Not only do copperheads give us reason to watch where we step on our late afternoon walks, other creatures seem to like roadways as well. Maybe copperheads have a little armadillo or possum blood in their veins. These two hapless animals seem to gravitate to country roads and highways as evidenced by their torsos flattened by Goodyears and Michelins.

My mind turned to poisonous snakes awhile back when I encountered a couple. While driving to my hunting lease to check things out one afternoon, I stopped to examine the flattened remains of a nice-sized timber rattler lying along the side of the road. Apparently someone had given the serpent the Michelin treatment, stopping long enough to claim the snake’s rattles.

Two days later while on my daily walk along the shady roads at Lincoln Parish Park, my pulse quickened and I did a spirited little two-step when I realized my foot was just about to plant itself in the middle of a coral snake. There are two reasons, though, I needn’t have been concerned. First, coral snakes don’t strike; they chomp down and chew on an ear lobe, finger tip or toe. I haven’t put my ear to the ground since I stopped playing cowboys and Indians, and I had on shoes so I was not in danger of being bitten. The second reason I was in no danger was the snake was dead, having suffered a fate similar to that of the timber rattler.
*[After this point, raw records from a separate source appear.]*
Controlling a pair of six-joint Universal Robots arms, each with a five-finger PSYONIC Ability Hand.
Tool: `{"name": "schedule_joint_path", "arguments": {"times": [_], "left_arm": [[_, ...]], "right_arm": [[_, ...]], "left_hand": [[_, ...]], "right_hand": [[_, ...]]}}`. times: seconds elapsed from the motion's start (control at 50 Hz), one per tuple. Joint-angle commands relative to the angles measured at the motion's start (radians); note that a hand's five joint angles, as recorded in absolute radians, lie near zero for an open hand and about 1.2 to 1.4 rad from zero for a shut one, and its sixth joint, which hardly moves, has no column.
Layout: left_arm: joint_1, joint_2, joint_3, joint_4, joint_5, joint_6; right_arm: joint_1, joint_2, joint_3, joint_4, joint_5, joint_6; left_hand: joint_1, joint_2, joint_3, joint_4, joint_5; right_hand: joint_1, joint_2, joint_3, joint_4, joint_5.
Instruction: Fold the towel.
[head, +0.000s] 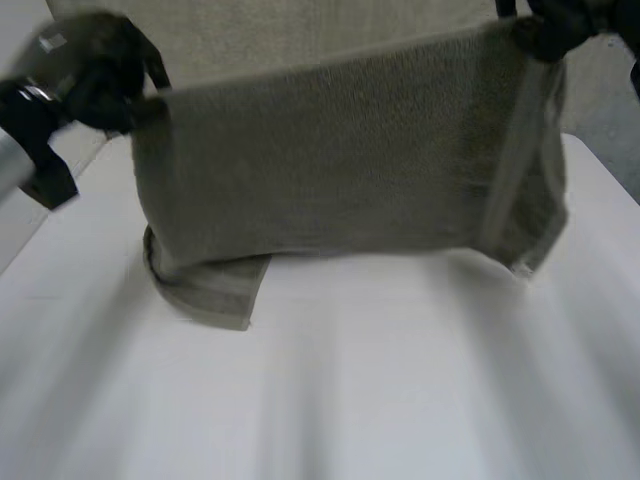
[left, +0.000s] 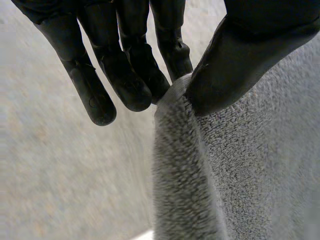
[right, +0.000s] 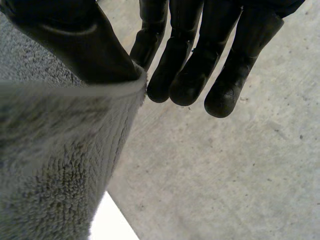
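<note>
A grey-green towel (head: 330, 160) hangs stretched between both hands above the white table (head: 350, 380), its lower left end still bunched on the tabletop. My left hand (head: 100, 75) pinches the towel's upper left corner; its wrist view has the thumb (left: 235, 65) pressing the towel (left: 240, 170) edge against the fingers (left: 135, 75). At the upper right corner, my right hand (head: 550, 25) holds the cloth the same way, thumb (right: 80, 45) clamping the towel (right: 55, 160) edge against a finger (right: 150, 45).
The table's far edge lies behind the towel, with a grey concrete floor (right: 225, 175) beyond it. The table's right edge (head: 610, 170) runs close under my right hand. A broad white area lies in front of the towel.
</note>
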Motion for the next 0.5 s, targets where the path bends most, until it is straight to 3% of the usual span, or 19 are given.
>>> {"name": "schedule_joint_path", "arguments": {"times": [0.02, 0.22, 0.32, 0.44, 0.5], "left_arm": [[0.021, -0.017, 0.046, 0.002, -0.004, -0.038], [-0.033, -0.344, 0.165, 0.051, -0.013, -0.024], [-0.050, -0.498, 0.368, 0.037, -0.021, 0.032], [-0.070, -0.587, 0.769, 0.042, -0.190, 0.103], [-0.070, -0.583, 0.831, 0.043, -0.220, 0.101]], "right_arm": [[0.015, 0.173, -0.177, 0.124, -0.005, -0.021], [0.107, 0.464, -0.375, 0.121, 0.062, -0.101], [0.111, 0.576, -0.547, 0.057, 0.086, -0.103], [0.113, 0.615, -0.721, -0.082, 0.095, -0.083], [0.113, 0.601, -0.790, -0.192, 0.125, -0.054]], "left_hand": [[0.133, 0.057, 0.054, 0.037, 0.127], [0.133, 0.057, 0.054, 0.037, 0.127], [0.133, 0.057, 0.054, 0.037, 0.127], [0.133, 0.057, 0.054, 0.037, 0.127], [0.133, 0.057, 0.054, 0.037, 0.127]], "right_hand": [[0.064, 0.061, 0.069, 0.061, 0.071], [0.064, 0.061, 0.069, 0.061, 0.071], [0.064, 0.061, 0.069, 0.061, 0.071], [0.064, 0.061, 0.069, 0.061, 0.071], [0.064, 0.061, 0.069, 0.061, 0.071]]}}
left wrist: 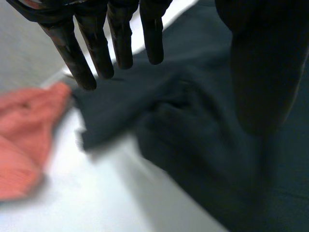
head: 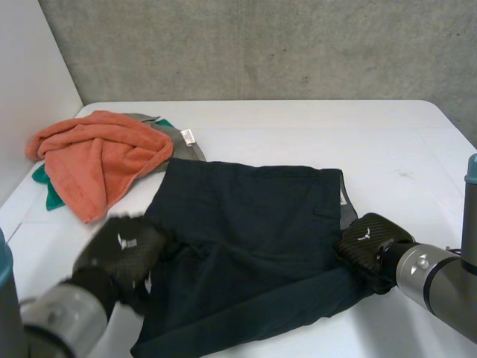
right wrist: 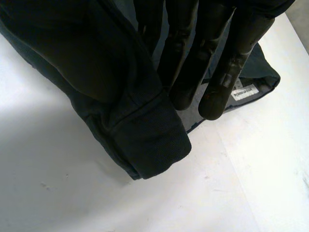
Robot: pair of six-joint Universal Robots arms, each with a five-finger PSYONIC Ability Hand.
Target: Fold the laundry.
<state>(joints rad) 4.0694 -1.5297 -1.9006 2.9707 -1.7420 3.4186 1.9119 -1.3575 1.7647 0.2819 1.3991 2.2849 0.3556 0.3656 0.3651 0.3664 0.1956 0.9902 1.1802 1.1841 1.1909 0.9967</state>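
We see the dark shorts (head: 246, 239) spread flat across the middle of the white surface (head: 298, 127). The left hand (head: 123, 250) hovers over their near left edge, its fingers (left wrist: 99, 48) straight and apart, holding nothing. The right hand (head: 369, 239) is at the right edge, where its straight fingers (right wrist: 222, 72) clamp a raised fold of the hem against the thumb side. At the far left lies an orange towel (head: 97, 160) over a grey garment (head: 182, 145) and a green cloth (head: 51, 195).

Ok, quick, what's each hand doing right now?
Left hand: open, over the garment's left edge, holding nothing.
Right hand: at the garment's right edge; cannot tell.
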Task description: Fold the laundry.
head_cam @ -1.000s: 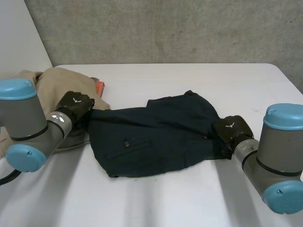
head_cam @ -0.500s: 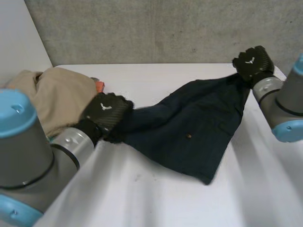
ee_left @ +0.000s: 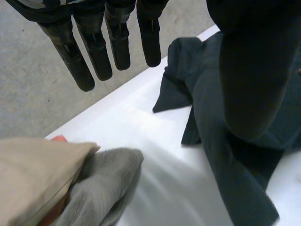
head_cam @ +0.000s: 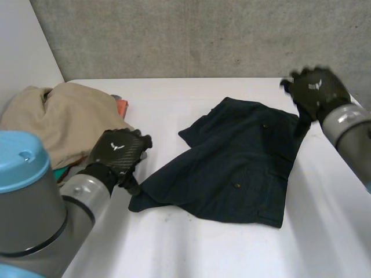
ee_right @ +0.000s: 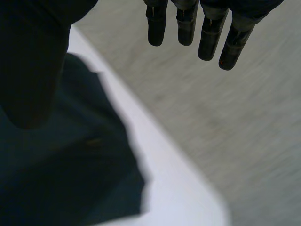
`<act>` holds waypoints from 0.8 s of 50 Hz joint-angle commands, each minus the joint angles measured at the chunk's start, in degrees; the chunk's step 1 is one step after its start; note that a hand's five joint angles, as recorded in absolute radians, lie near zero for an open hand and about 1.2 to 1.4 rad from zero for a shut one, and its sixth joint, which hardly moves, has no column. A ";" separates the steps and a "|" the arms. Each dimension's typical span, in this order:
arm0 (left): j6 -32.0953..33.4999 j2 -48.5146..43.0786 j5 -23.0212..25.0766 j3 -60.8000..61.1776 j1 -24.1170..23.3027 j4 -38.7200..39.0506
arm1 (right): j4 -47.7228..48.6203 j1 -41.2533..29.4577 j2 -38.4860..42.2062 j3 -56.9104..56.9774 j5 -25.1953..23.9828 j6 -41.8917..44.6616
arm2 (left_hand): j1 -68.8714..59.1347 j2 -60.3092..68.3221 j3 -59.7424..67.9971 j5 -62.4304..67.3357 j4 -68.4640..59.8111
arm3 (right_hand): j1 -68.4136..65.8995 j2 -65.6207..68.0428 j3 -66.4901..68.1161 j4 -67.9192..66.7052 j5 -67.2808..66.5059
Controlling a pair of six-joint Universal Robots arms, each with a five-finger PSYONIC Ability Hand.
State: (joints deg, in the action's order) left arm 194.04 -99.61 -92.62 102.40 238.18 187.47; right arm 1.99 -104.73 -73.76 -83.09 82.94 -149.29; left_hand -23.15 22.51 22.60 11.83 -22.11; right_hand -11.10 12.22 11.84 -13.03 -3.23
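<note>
A dark navy garment (head_cam: 240, 159) lies spread on the white table (head_cam: 174, 243), with small buttons showing on it. My left hand (head_cam: 119, 152) hovers at its near left corner, fingers (ee_left: 94, 44) straight and apart from the thumb, nothing between them. In the left wrist view the navy cloth (ee_left: 221, 141) lies below the thumb. My right hand (head_cam: 316, 90) is raised over the garment's far right corner, fingers (ee_right: 207, 28) straight and empty. The navy cloth (ee_right: 61, 174) lies under that hand near the table's corner.
A heap of beige cloth (head_cam: 69, 119) with a grey piece (ee_left: 101, 183) and something orange (head_cam: 122, 106) sits at the table's left. A concrete wall (head_cam: 203, 35) stands behind the table. The table's far right corner (ee_right: 207, 207) is close to my right hand.
Both hands have let go of the navy garment and opened. It dropped from hanging stretched between them to lying on the table. The left hand drew back; the right hand stayed high.
</note>
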 commanded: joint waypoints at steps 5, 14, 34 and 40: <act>0.55 1.00 0.25 5.36 1.14 0.35 | -18.35 -0.30 -3.50 -12.96 -6.39 -9.35 | -2.54 3.18 3.09 3.86 -3.58 | -2.68 1.56 1.94 -0.75 -0.55; 0.55 -4.27 0.34 2.73 1.41 3.16 | -3.49 -1.71 -3.85 -23.95 -5.16 -11.02 | -4.38 5.02 4.94 5.70 -5.43 | -9.73 8.61 8.99 -7.80 -7.60; 0.64 -14.29 3.06 -1.93 0.62 3.60 | 1.09 -5.22 0.63 -25.19 -0.06 -10.93 | -37.31 37.95 37.86 38.62 -38.35 | -18.33 17.21 17.59 -16.40 -16.20; 0.64 -14.73 2.97 -3.08 0.79 4.65 | 0.47 -5.58 -0.95 -25.54 0.03 -10.93 | -56.51 57.15 57.06 57.83 -57.55 | -17.99 16.87 17.25 -16.06 -15.86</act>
State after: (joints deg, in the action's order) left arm 194.68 -113.89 -89.46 100.42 238.82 191.21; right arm 2.99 -109.79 -73.28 -108.30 82.88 -160.22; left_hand -58.48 60.01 59.79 49.57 -60.16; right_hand -20.96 23.32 24.66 -24.92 -14.09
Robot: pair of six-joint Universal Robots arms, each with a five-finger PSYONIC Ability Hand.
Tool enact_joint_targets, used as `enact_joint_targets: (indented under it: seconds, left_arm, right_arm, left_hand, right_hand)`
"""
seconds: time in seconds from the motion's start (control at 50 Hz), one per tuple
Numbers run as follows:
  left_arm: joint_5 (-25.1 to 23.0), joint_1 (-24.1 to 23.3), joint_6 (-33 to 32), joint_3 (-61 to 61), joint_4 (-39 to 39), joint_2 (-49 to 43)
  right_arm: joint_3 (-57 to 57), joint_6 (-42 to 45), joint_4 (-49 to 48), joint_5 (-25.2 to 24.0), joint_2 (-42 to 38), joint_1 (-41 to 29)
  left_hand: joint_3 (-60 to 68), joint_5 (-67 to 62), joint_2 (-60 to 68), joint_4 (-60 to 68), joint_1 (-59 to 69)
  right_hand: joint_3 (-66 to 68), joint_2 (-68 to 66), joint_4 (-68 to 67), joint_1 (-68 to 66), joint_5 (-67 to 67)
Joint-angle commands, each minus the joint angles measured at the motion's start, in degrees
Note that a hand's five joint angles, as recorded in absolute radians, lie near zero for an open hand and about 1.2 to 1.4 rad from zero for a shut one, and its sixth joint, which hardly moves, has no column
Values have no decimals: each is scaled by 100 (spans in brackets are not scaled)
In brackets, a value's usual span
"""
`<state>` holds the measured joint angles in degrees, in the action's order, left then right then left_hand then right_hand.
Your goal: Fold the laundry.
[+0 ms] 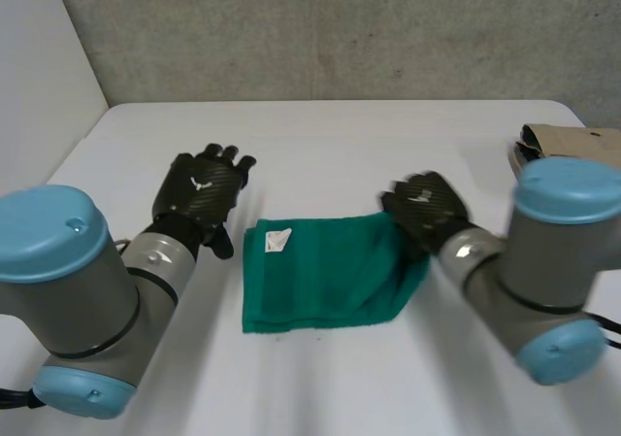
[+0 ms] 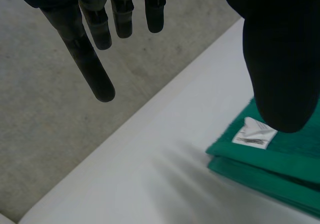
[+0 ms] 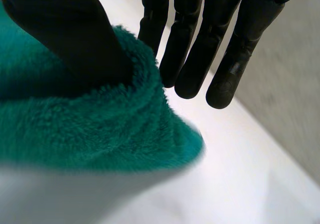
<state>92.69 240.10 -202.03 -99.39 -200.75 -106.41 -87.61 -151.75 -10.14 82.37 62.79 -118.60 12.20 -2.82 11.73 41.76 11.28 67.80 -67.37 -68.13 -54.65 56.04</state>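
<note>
A green towel (image 1: 320,276) is seen folded flat near the counter's (image 1: 340,135) middle, between the two hands, w/ a white label (image 1: 278,239) at its far corner on the left side.

The L hand (image 1: 202,191) is held just beside the towel's left edge, apart from it. Its fingers (image 2: 95,74) are kept straight and spread wide, nothing being held (the thumb (image 2: 280,59) is seen over the label corner in the wrist view, not touching).

The R hand (image 1: 427,208) is placed at the towel's far right corner. In its wrist view the thumb (image 3: 75,34) is sunk into the pile, and the cloth's edge is caught between it and the nearest of the straight fingers (image 3: 195,59); that corner is pulled up a little.

A brown flat item (image 1: 572,145) is seen at the counter's far right edge, well apart from the towel.
</note>
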Motion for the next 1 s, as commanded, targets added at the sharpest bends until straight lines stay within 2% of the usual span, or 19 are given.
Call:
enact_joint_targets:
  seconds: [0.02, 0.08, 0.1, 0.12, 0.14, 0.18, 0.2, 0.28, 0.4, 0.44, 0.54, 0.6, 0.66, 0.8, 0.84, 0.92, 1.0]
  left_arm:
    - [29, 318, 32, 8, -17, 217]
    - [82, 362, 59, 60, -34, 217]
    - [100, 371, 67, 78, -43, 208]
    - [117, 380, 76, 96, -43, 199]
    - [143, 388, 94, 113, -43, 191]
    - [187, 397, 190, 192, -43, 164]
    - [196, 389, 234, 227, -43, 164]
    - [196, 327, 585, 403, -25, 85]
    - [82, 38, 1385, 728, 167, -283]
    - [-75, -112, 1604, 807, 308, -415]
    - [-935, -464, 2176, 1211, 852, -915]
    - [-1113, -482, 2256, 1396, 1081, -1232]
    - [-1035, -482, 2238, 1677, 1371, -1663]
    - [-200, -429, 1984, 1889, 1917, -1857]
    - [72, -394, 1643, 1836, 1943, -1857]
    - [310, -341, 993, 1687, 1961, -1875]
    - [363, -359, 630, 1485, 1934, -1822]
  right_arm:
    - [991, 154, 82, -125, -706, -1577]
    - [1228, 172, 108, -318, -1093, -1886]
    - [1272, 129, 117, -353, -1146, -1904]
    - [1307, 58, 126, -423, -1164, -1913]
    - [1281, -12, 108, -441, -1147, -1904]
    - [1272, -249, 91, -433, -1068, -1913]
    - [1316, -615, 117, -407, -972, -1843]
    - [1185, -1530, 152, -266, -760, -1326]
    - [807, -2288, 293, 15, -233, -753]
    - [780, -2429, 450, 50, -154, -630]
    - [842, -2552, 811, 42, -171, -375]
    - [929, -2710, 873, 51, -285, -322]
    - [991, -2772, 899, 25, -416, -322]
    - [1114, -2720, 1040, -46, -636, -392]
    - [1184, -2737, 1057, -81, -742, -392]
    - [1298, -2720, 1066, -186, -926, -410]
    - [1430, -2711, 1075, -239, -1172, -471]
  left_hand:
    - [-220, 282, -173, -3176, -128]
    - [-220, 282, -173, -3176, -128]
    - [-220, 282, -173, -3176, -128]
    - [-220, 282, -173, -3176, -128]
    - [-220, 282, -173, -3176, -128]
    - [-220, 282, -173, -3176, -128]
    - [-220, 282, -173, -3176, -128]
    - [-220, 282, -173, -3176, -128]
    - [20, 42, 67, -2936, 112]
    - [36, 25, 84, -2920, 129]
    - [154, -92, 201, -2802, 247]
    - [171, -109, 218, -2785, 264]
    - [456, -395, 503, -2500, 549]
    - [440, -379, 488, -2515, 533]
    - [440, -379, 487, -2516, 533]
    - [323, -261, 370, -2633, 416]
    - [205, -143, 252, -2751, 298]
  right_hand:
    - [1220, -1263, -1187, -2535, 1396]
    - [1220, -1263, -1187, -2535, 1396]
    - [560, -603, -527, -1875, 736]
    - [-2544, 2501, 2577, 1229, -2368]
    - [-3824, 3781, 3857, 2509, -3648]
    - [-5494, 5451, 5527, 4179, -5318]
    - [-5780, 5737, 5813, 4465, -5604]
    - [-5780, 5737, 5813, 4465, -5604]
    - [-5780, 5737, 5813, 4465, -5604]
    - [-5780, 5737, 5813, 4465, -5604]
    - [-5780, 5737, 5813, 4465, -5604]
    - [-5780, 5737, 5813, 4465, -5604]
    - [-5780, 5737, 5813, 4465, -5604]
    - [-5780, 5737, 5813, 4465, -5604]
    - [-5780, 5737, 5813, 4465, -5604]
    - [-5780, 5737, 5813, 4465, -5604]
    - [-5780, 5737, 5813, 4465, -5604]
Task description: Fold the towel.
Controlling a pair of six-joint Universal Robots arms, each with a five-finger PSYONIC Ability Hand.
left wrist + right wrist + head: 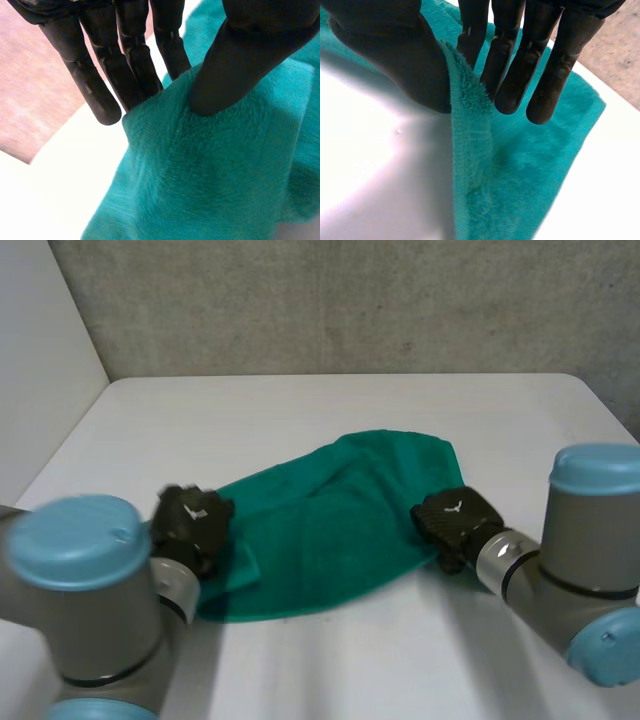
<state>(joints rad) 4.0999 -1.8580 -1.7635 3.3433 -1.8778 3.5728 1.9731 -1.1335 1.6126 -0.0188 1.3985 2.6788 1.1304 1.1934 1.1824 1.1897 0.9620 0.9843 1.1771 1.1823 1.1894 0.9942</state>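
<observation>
The green towel (330,530) lies rumpled in the middle of the bench (300,410). The left robot hand (192,525) pinches its near-left edge and the right robot hand (455,520) pinches its right edge. This looks like the grasping step. Next, both should lift evenly and carry the edge across.

And here we have a white table (300,410) spreading wide across the middle, a rough grey wall (350,300) running behind it at twelve o'clock, and a plain white panel (40,360) standing at ten o'clock.
</observation>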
I mention these two post mortem encounters with the rattler and coral snake to advise that warm weather tends to make snakes more visible this time of year.

Here’s some data on these two snakes I encountered. The timber rattlesnake, like the copperhead and cottonmouth, is a “pit viper”. These snakes have a heat sensitive pit, or tiny hole, between the eye and nostril, allowing them to locate warm-blooded prey and aim their strike even in the dark.

Now frankly, that freaks me out. How close do I have to get to a snake to see whether or not it has a pit? If I should venture close enough to see the pit, I’m afraid the snake has already nailed me.

Should you suffer a snake bite, authorities say you should get to a hospital as soon as possible. Avoid the old “cut and suck” method our forefathers used, which probably explains why there are very few forefathers around today. You can bleed to death or get an infection that’s worse than the snakebite. The cell phone is a wonderful tool to allow you to call a doctor and get advice as to what to do and where to go.

The coral snake, though, is a more deadly serpent. Chances of being bitten, however, are rare. The venom affects the central nervous system and is some of the most potent found in snakes.

So go ahead and enjoy your walks along country roads this summer but watch where you step. A copperhead could have his eye on a pretty young thing across the road.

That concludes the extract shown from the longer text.